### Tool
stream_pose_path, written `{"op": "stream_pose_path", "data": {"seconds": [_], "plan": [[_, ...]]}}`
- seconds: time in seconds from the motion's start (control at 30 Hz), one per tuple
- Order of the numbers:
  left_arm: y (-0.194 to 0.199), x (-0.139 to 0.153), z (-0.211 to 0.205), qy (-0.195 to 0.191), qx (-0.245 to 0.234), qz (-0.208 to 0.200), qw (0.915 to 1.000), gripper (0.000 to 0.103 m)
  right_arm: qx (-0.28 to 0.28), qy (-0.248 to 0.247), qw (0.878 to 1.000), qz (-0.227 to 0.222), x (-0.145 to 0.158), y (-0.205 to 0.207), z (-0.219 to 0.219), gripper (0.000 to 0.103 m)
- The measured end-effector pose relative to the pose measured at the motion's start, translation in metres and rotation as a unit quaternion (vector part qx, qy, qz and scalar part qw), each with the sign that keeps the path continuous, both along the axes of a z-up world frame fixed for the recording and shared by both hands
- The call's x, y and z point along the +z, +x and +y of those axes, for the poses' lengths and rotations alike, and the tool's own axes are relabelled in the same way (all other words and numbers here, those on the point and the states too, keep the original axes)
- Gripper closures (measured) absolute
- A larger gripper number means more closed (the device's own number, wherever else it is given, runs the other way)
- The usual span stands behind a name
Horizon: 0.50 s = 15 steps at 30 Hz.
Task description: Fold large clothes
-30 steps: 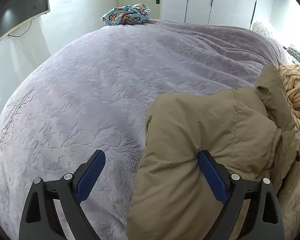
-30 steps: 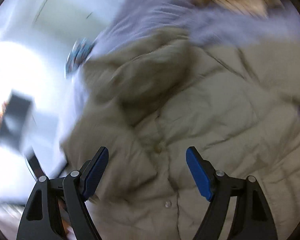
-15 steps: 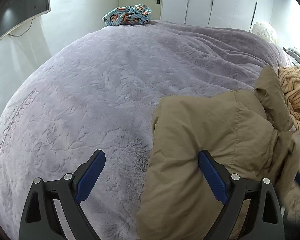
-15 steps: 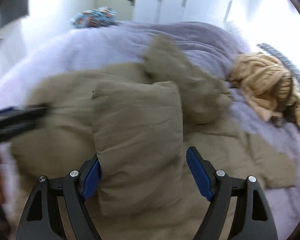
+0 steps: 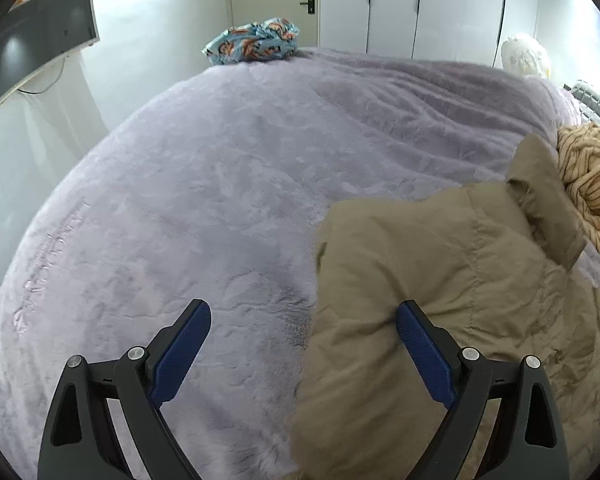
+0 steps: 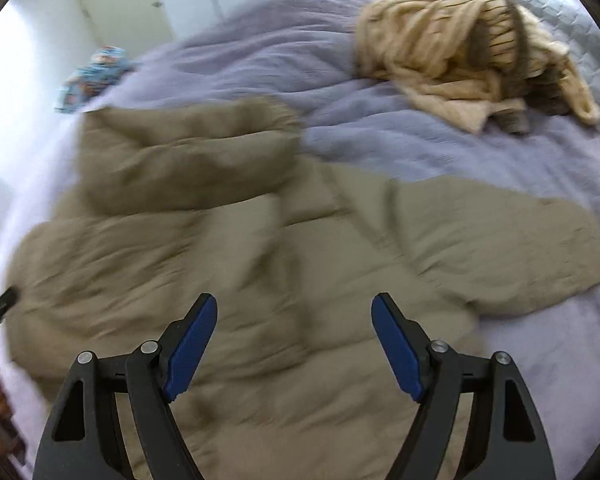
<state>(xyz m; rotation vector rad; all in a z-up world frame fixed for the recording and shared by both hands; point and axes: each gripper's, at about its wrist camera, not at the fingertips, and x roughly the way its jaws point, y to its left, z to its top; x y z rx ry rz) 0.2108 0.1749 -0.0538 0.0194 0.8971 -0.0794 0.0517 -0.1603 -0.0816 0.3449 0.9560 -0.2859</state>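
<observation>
A khaki padded jacket (image 6: 300, 240) lies spread on the purple bed cover (image 5: 220, 200). One sleeve (image 6: 500, 240) stretches to the right, and a bulky folded part (image 6: 188, 160) lies across the jacket's upper left. My right gripper (image 6: 294, 348) hovers over the jacket's middle. Its jaws are closing, wide apart, with the cloth below them and nothing pinched. In the left wrist view the jacket (image 5: 440, 300) fills the lower right. My left gripper (image 5: 302, 348) stands open over the jacket's left edge, with its right finger above the fabric.
A crumpled beige striped knit garment (image 6: 460, 48) lies at the far right of the bed. A blue patterned cloth (image 5: 256, 40) sits at the far edge. A wall screen (image 5: 32, 52) hangs on the left, with white wardrobe doors (image 5: 420, 4) behind.
The folded sleeve that sat between my right gripper's fingers now lies on the jacket, and that gripper has swung right. In the left view the jacket's edge has shifted right.
</observation>
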Motion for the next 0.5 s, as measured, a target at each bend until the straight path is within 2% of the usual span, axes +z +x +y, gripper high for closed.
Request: {"op": "stream_pose_path", "data": {"seconds": [0.07,0.1,0.13,0.2,0.3,0.37,0.5], "plan": [[-0.008,0.01,0.003,-0.011,-0.007,-0.007,0.9999,0.008,0.015,0.025,0.999,-0.013,-0.001,-0.005,0.01,0.049],[-0.014,0.014,0.003,-0.017,-0.013,-0.01,0.9997,0.008,0.018,0.035,0.999,-0.012,-0.001,-0.006,0.017,0.068],[-0.02,0.015,0.001,-0.021,-0.023,-0.009,0.9995,0.008,0.022,0.047,0.999,-0.005,-0.007,-0.004,0.022,0.072],[-0.027,0.009,-0.006,-0.014,-0.042,-0.002,0.999,0.008,0.025,0.061,0.998,0.013,-0.022,0.006,0.026,0.073],[-0.028,-0.016,-0.021,0.03,-0.06,0.013,0.9977,0.008,0.006,0.072,0.996,0.053,-0.059,0.025,0.014,0.073],[-0.025,-0.027,-0.018,0.021,-0.055,0.01,0.9982,0.003,-0.005,0.089,0.994,0.064,-0.07,0.028,0.006,0.074],[-0.02,-0.026,-0.011,0.005,-0.041,0.018,0.999,0.002,-0.013,0.113,0.992,0.053,-0.053,0.013,0.004,0.073]]}}
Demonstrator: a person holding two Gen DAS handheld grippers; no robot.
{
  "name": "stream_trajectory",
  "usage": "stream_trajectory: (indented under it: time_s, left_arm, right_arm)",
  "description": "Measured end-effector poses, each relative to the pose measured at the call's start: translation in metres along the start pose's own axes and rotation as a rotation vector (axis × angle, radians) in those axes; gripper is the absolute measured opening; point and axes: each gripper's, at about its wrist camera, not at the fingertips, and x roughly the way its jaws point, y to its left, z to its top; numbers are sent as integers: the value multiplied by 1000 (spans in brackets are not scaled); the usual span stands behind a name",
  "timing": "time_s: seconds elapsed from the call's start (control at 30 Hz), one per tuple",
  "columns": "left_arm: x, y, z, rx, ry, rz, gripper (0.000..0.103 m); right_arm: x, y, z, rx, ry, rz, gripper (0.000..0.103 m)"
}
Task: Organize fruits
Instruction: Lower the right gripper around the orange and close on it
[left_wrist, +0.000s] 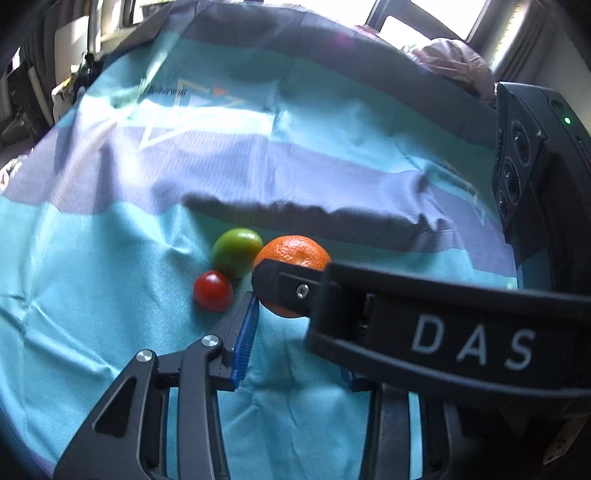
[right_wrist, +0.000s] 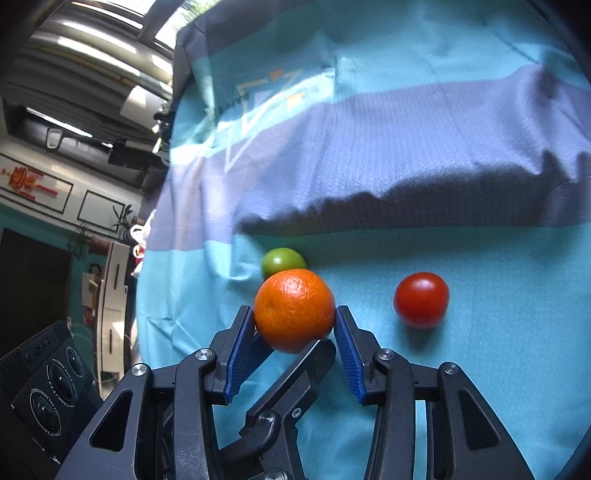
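Black linkage and blue ribbed pads fill the bottom of the right wrist view, where the right gripper (right_wrist: 295, 325) has its two pads pressed against either side of the orange (right_wrist: 294, 309), clamped on it just above the turquoise cloth (right_wrist: 498, 369). Directly behind the orange, toward the middle of the frame and touching or nearly touching it, sits the green fruit (right_wrist: 282, 259), mostly hidden. At the right of the frame, apart from the orange, lies the red fruit (right_wrist: 421, 299) on the cloth. A dark finger of the other tool (right_wrist: 291, 384) crosses the lower middle of this view, between the blue pads and under the orange.

In the left wrist view, the left gripper (left_wrist: 299, 332) shows one blue-padded finger (left_wrist: 245, 339) at lower centre, its tip just beside the orange (left_wrist: 295, 253); its other finger is covered by the black body of the right tool lettered "DAS" (left_wrist: 472, 345) that runs across from the right edge, so I cannot tell how far its jaws stand. Here the three fruits cluster in mid-frame: green fruit (left_wrist: 236, 251) upper left, red fruit (left_wrist: 213, 290) below it, orange to the right, with the right tool's finger lying across its front. A broad grey-violet stripe (left_wrist: 295, 166) and a long dark shadow cross the cloth (left_wrist: 92, 277) above them
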Motion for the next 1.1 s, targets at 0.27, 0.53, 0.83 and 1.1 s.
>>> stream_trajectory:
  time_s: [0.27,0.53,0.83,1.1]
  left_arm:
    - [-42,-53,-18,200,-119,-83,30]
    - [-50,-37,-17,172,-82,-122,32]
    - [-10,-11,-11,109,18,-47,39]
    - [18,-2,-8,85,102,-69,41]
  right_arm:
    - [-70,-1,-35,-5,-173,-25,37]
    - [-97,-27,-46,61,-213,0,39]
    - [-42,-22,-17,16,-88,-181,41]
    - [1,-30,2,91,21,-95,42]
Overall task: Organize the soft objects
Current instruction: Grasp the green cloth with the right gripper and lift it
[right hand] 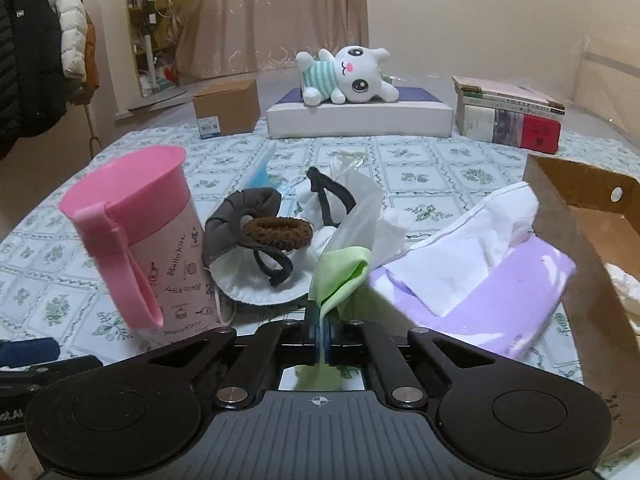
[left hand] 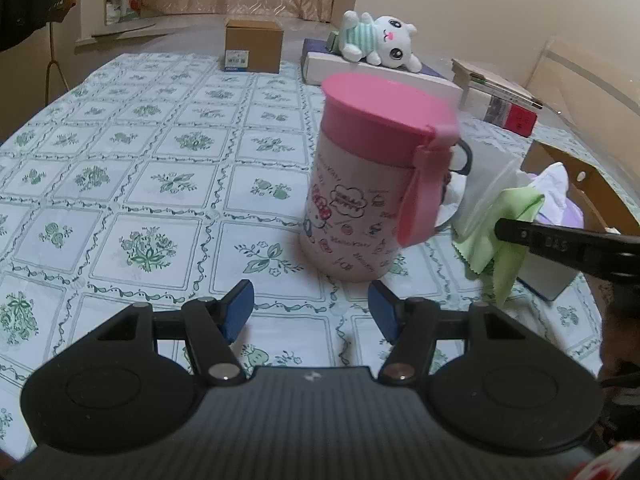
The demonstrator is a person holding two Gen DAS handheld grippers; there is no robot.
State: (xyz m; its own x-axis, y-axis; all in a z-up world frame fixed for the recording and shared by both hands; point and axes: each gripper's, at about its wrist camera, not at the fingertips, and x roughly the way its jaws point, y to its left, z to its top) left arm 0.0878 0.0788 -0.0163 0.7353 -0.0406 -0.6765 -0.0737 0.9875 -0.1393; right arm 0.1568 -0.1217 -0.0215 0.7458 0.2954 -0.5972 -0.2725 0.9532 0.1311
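Note:
My right gripper (right hand: pixel 321 334) is shut on a light green cloth (right hand: pixel 340 276), which hangs from its jaws; the cloth also shows in the left wrist view (left hand: pixel 500 236) beside the right gripper (left hand: pixel 500 229). My left gripper (left hand: pixel 310 306) is open and empty, just in front of a pink Hello Kitty mug (left hand: pixel 372 184). Behind the cloth lie a white mask (right hand: pixel 264 288), a grey mask (right hand: pixel 240 220), a brown scrunchie (right hand: pixel 278 232) and a clear plastic bag (right hand: pixel 356 208). A purple tissue pack (right hand: pixel 480 292) lies at the right.
A cardboard box (right hand: pixel 592 216) stands open at the right. A white plush toy (right hand: pixel 348 74) lies on a flat white box (right hand: pixel 360 118) at the back. A small brown carton (right hand: pixel 226 108) and stacked books (right hand: pixel 512 116) are at the back too.

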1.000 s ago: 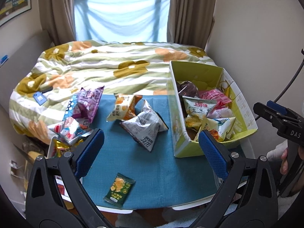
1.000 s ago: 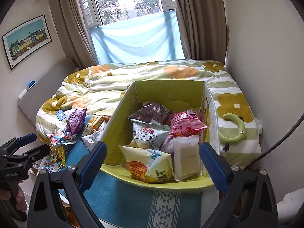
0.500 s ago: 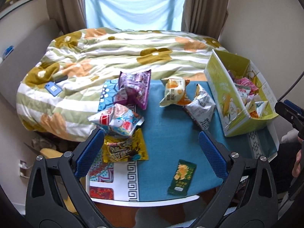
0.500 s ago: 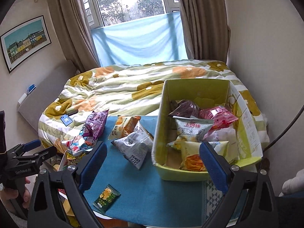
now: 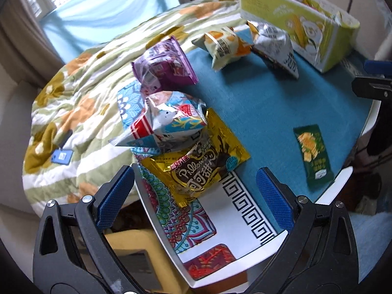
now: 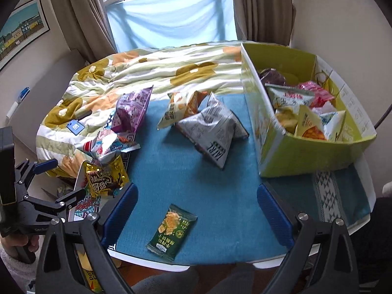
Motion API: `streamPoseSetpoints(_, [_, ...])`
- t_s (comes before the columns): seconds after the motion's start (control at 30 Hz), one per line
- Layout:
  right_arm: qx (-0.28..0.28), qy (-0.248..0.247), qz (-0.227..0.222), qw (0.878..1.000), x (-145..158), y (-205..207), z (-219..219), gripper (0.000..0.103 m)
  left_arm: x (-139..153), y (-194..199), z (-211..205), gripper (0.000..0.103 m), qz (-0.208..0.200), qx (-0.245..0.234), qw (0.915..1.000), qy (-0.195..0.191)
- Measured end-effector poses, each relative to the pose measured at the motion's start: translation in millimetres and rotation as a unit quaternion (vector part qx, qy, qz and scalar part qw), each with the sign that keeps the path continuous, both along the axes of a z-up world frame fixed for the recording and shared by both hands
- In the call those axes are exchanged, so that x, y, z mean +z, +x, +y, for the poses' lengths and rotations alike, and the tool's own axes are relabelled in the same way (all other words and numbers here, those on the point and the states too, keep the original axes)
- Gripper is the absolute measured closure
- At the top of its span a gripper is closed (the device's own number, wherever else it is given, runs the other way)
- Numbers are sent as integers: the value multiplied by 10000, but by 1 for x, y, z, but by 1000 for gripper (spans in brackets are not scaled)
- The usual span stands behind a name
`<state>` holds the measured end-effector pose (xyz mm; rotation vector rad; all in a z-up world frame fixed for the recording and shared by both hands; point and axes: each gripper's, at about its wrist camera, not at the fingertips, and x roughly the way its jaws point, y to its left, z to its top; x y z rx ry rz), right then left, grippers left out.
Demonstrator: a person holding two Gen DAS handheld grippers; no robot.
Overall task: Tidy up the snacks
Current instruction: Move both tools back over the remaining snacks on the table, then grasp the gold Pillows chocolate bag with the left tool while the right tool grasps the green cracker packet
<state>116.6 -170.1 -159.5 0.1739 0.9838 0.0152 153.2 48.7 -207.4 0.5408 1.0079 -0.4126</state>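
My left gripper [image 5: 194, 197] is open, hovering just in front of a gold Pillows packet [image 5: 196, 163] at the table's left edge. A red-and-blue bag [image 5: 164, 125] leans on it, with a purple bag [image 5: 164, 66] behind. Seen from the right wrist, my right gripper [image 6: 196, 212] is open above a dark green packet [image 6: 172, 229] on the blue cloth. A grey bag [image 6: 213, 132] and an orange-white bag [image 6: 181, 107] lie mid-table. The green box [image 6: 306, 152] at the right holds several snack bags.
The small table [image 6: 137, 258] with its blue cloth stands against a bed with a flowered quilt [image 6: 147, 73]. A blue tag [image 6: 75, 127] lies on the quilt. A yellow stool [image 5: 139, 259] sits under the table's left edge. A person's hand [image 6: 14, 247] holds the left gripper.
My left gripper has swung left and down, closing in on the gold packet. My right gripper has turned left, off the box and over the middle of the table.
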Motion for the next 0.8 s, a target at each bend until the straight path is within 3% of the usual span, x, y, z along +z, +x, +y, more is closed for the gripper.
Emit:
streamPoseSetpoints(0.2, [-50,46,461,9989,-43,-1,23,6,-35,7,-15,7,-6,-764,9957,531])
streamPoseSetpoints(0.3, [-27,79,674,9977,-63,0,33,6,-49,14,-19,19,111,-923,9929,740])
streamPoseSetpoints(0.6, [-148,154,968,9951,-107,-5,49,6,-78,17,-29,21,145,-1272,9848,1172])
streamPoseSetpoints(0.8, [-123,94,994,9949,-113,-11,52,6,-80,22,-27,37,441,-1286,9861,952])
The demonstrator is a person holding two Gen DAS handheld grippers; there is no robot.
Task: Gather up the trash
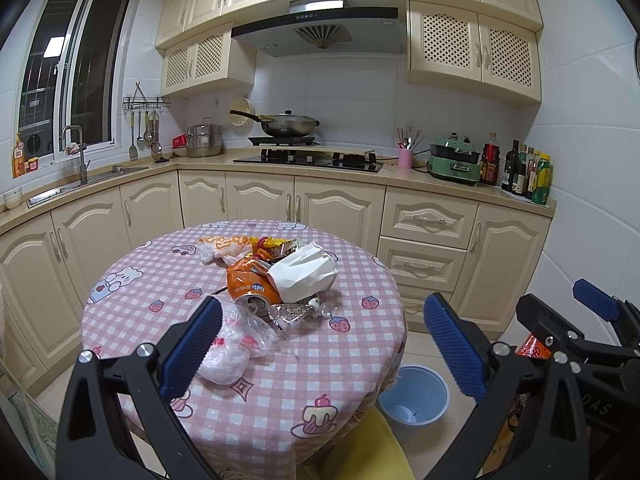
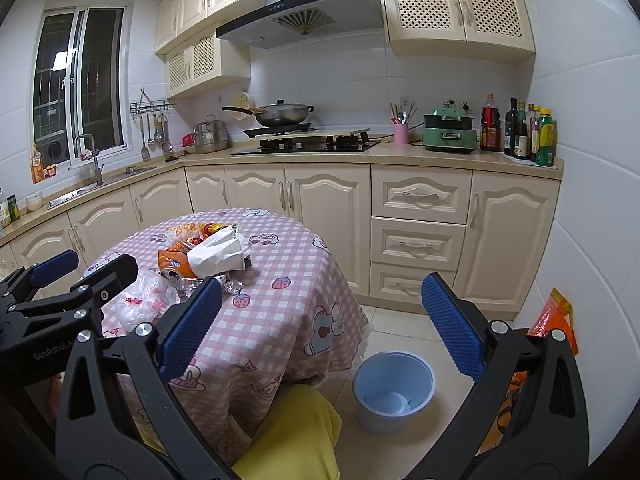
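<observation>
A pile of trash lies on the round table with a pink checked cloth: a crushed orange soda can, a white paper bag, a clear plastic bag, a clear wrapper and colourful snack wrappers. The pile also shows in the right wrist view, with the can and paper bag. A pale blue bin stands on the floor right of the table; it also shows in the right wrist view. My left gripper is open and empty, above the table's near side. My right gripper is open and empty, over the floor near the bin.
Cream kitchen cabinets and a counter with a stove, wok, bottles and sink run behind the table. An orange packet leans on the right wall. A yellow-clad knee is at the bottom.
</observation>
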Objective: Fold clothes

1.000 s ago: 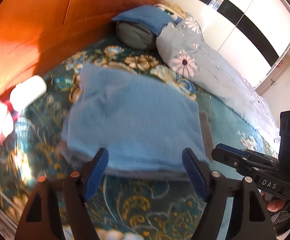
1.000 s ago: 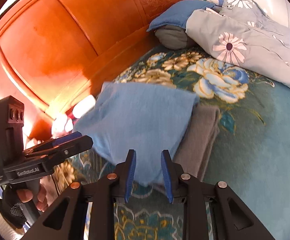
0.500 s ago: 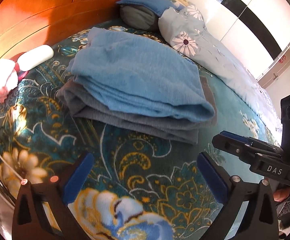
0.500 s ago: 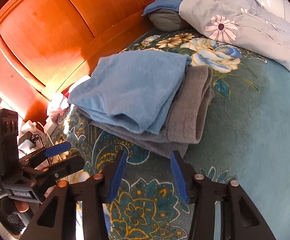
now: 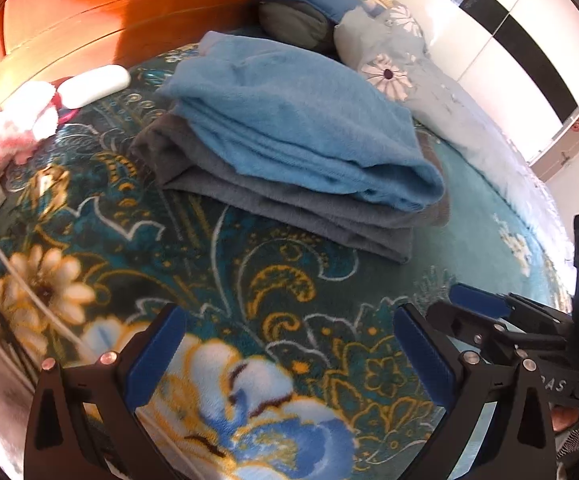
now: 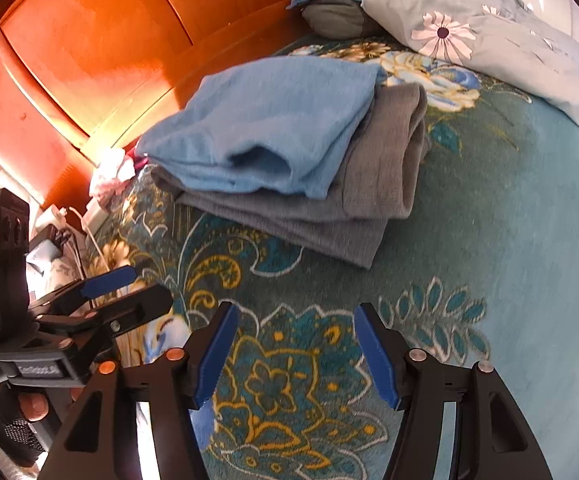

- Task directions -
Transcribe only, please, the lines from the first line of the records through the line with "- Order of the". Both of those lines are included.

- Answer section -
### Tool
stream_pose_path, written `{"op": "stream_pose_path", "data": {"seconds": [_], "plan": [[_, ...]]}}`
- seconds: time in seconds from the motion's start (control at 30 Hz), one per tuple
- Order of the numbers:

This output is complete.